Last Updated: Friday, 19 September 2014, 13:55 GMT

World Report - Zimbabwe

Publisher Reporters Without Borders
Publication Date 5 January 2010
Cite as Reporters Without Borders, World Report - Zimbabwe, 5 January 2010, available at: http://www.refworld.org/docid/4b7aa99b17.html [accessed 22 September 2014]
DisclaimerThis is not a UNHCR publication. UNHCR is not responsible for, nor does it necessarily endorse, its content. Any views expressed are solely those of the author or publisher and do not necessarily reflect those of UNHCR, the United Nations or its Member States.
  • Area: 390,760 sq. km.
  • Population: 13,228,000
  • Languages: English, Shona, Ndebele
  • Head of state: Robert Mugabe, since 1987

The year 2009 has given rise to new hopes for press freedom in Zimbabwe. After several years of brutal repression orchestrated by Robert Mugabe, the new government of national unity, led by former political opponent Morgan Tsvangirai, has the opportunity, if the head of state allows him the time and the means, to finally allow the media to grow again from the ashes.

The press of Zimbabwe today lies in ruins. The process of destruction began with close and permanent surveillance of journalists backed by draconian laws. The free and independent media was gagged in 2002 by the law on Access to Information and Protection of Private Life (AIPPA).
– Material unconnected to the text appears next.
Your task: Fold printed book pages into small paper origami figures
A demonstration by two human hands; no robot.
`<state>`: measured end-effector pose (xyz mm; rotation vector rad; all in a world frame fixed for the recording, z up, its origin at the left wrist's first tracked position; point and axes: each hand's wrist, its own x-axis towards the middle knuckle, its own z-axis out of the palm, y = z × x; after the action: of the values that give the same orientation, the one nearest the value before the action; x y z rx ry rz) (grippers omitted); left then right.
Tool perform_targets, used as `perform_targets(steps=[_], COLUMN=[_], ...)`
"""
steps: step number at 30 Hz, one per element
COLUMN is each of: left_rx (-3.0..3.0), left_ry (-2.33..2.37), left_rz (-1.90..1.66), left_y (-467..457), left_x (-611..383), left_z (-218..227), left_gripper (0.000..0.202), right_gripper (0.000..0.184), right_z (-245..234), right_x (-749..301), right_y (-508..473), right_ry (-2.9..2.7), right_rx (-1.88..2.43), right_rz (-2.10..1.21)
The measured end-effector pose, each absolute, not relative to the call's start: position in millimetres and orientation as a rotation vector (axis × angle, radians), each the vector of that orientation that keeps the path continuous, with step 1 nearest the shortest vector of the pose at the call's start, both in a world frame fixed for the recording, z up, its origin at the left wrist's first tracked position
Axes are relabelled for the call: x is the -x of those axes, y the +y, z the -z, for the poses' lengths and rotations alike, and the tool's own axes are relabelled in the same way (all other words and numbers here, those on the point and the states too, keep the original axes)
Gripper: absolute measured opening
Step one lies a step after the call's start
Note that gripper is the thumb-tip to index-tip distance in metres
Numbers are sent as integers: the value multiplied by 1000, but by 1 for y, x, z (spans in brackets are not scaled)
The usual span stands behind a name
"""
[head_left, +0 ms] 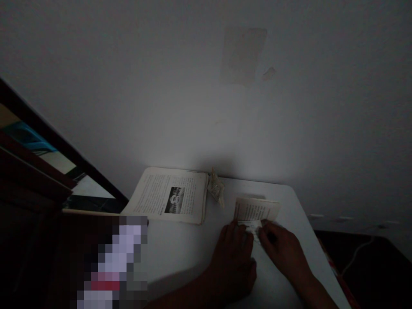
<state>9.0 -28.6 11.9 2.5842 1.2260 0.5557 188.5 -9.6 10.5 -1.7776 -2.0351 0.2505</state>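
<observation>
A printed paper sheet [257, 210] with a fold across it lies near the right side of the small white table, its far flap tilted up. My left hand [233, 259] rests on its near left edge, fingers stretched over the paper and thumb apart. At the near right edge, my right hand [285, 246] pinches the paper between thumb and fingers. A small folded paper shape [215, 189] stands farther back, left of the sheet. Beside it lies a stack of printed pages [189, 180], the top one showing a dark picture.
The white table [180, 253] stands against a grey wall [161, 86] with a patch on it. A dark slanted bar [80, 161] is at the left. A pixelated area covers the lower left. A white cable [357, 253] hangs at the right. The light is dim.
</observation>
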Motion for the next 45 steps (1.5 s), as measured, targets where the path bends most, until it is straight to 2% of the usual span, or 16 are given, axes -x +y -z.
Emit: perform_targets(steps=[19,35,45], left_rx=[-2659,-2666,-2650], left_ry=[1269,1252,1275], left_rz=[-460,-444,-444], left_y=[-33,-31,-31], left_x=[-8,-7,-9], left_z=[-4,-3,-2], left_gripper=[53,54,53], right_gripper=[25,25,27], right_z=[-12,-16,-19], right_x=[-185,-178,-178], right_y=[-9,-13,-13], right_ry=[-2032,-2155,-2147], right_rx=[1862,2002,2058], right_rz=[-298,-65,-99])
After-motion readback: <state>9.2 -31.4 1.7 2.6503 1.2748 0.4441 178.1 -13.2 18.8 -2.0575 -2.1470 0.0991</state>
This was followed up on 6 August 2007 with the promulgation of the law on "interception of communications", which bolstered the paranoia of the political and police apparatus, allowing the government and the police the right to intercept, read or listen to emails and mobile phone calls without any legal authorisation. The editors of the Zimpapers newspaper group were bugged in August 2008 to check on their loyalty to the ruling party. A year before that, a blacklist of 15 journalists allegedly "western agents", working with governments hostile to Zimbabwe, was circulated within the intelligence services.

It has also been wrecked by grotesque official rules and obstructions. Zimbabwean journalists who are still able to work in the country carefully protect their accreditation, granted parsimoniously each year by the Media and Information Commission (MIC). Without it, they face two years in prison. Foreign journalists, who pay exorbitant fees for their accreditation, are virtually unable to get into Harare any longer. An almost total news blackout has been slapped on sensitive issues, such as social unrest, the economic crisis and the public health disaster in which southern Africa's former "bread basket" is now mired.

A third cause of the collapse in press freedom in Zimbabwe has been police brutality and injustices meted out to journalists. Jestina Mukoko, former presenter on the Zimbabwe Broadcasting Corporation (ZBC), then the privately owned Voice of The People (VOP), and freelance photojournalist Shadreck Manyere were both abducted in December 2008 and accused of "terrorism". They were held for several weeks in the top security Chikurubi jail, before being finally released, respectively in March and April 2009. Before that freelance cameraman and former contributor to ZBC, Edward Chikomba was less fortunate that his colleagues. His body was recovered on 31 March 2007, two days after he was kidnapped by two men believed to be intelligence agents. No proper investigation into his death was ever carried out.

The urgent task ahead is for an easing of laws and encouragement to the independent press, previously one of Africa's most vigorous, to get back on its feet again. Before 2002, when Robert Mugabe had the AIPPA law voted in, people would fall on the newspapers every morning, particularly the privately owned Daily News, which was run by experienced journalists and trusted for its reliable news and serious approach. The paper, which was shut down in 2003, has tirelessly sought permission to resume publishing.